Doeke Norg

Posted on Oct 18, 2021 • Edited on Dec 26, 2021 • Originally published at doeken.org

Trees and Tree Traversal in PHP

#php #computerscience #webdev #programming

In this post I want to introduce you to Tree structures. What they are, how you can use them, and in which situation they can be helpful.

Please note that this is a basic introduction, and by no means the entire story. I might even be wrong somewhere, and if you believe I've screwed up: let me know in the comments or send me a DM.

🌳 What is a Tree?

To answer this question, we first have to look at Graphs. In Graph theory a Graph is a (visual) structure of data points (or Nodes) that are in some way related to each other. This relation can, for example, be a parent with a child or siblings. The relation between these Nodes is shown by a line / vertex (or edge). Within a "normal" Graph these relationships can be all over the place. Every node can be connected to another or even multiple nodes. Edges can zigzag everywhere.

So what is a Tree? It is a subset of a Graph that only allows any two nodes to be connected by one path, rather than unlimited paths.

Graph vs. Tree

For example; If we have a Parent node with 2 child nodes: Child 1 and Child 2, a Graph would allow these relations:

Parent <-> Child 1
Parent <-> Child 2
Child 1 <-> Child 2

This is also called a cyclic graph because it has a cycle in it (multiple nodes are connected to the same nodes creating cycles in the representation).

Note: Graphs don't have to be cyclic, but they can be.
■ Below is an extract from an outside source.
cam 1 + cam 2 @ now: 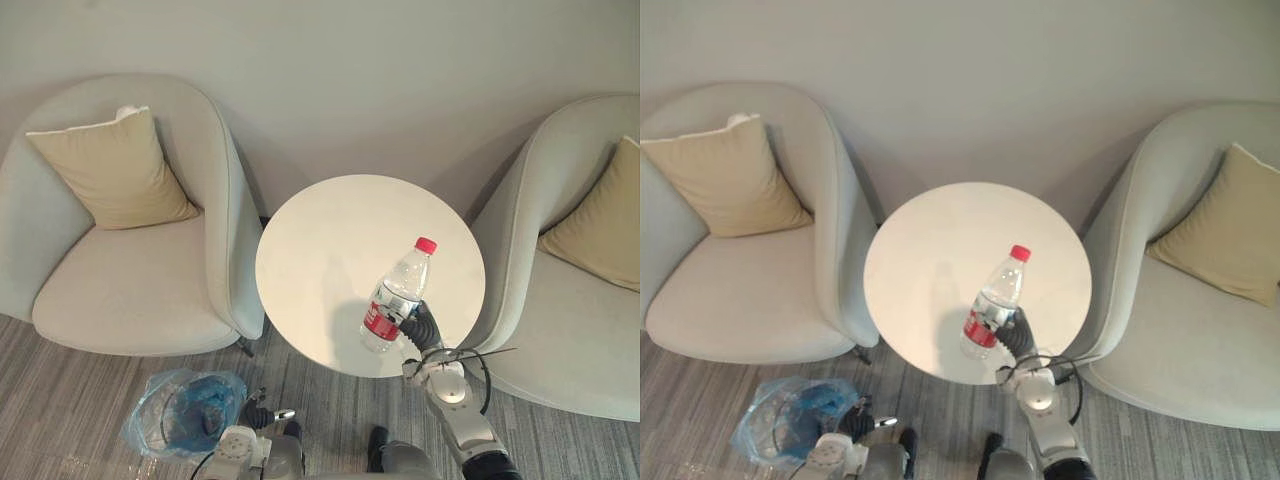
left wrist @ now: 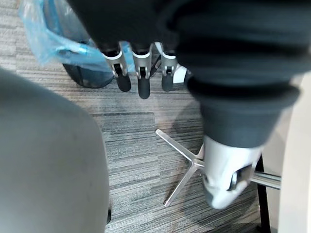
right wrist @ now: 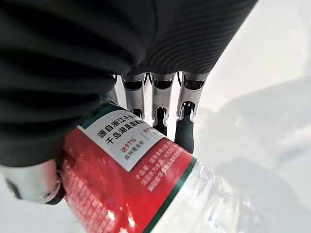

A Tree on the other hand would only allow something like these relations:

Parent <-> Child 1
Parent <-> Child 2

or:

Parent <-> Child 1
Child 1 <-> Child 2

Because a picture is worth a thousand words; lets look a (simple) Graph vs. a Tree.

Notice that in the Tree each pair of nodes is only connected by one edge, Therefore there can never be any cycles. That's why Trees are acyclic graphs.

What elements make up a tree?

As we can see in the image above, a Tree always has a single Node at the top. This called the Root Node.

A Node can have a value, but is not forced to. It also may or may not have any child nodes. If a node does not have any children it is called a Leaf 🍃 .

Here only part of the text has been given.